ACTION ITEM: Only the lines from the top of the data through the line with "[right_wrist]" should be repeated, each exactly as written.

RECORDS SUPPLIED:
********************

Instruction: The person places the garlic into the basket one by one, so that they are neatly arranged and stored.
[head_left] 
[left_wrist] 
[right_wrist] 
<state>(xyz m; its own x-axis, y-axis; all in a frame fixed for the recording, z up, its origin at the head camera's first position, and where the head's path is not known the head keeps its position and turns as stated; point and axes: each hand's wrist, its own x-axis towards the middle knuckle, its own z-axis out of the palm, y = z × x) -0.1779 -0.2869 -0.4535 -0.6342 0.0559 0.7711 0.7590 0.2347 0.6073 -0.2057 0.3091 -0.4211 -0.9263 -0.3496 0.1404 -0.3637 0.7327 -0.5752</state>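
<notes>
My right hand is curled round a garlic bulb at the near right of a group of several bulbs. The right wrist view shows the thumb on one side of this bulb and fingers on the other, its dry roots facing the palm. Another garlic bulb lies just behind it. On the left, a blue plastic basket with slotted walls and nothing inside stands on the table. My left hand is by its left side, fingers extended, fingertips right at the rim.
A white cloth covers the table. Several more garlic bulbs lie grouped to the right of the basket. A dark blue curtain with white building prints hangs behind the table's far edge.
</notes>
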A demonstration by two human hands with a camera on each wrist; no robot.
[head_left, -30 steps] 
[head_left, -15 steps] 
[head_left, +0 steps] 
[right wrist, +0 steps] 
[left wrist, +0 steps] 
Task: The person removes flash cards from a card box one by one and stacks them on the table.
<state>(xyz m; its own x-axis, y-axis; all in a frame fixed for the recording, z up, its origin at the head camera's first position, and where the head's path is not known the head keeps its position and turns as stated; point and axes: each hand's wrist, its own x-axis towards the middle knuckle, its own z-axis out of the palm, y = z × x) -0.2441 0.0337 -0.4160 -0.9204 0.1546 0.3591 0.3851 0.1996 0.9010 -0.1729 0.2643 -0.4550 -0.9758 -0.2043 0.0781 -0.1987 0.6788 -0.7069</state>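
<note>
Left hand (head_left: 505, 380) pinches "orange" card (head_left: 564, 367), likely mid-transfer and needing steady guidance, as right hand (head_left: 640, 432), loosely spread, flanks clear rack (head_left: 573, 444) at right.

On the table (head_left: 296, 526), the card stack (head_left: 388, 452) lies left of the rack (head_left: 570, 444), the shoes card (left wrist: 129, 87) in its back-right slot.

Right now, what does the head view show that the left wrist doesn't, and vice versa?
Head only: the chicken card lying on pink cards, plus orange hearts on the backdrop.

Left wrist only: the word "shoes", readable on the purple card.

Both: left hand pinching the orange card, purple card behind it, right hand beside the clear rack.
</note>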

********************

RESPONSE:
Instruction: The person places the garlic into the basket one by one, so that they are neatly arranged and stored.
[head_left] 
[left_wrist] 
[right_wrist] 

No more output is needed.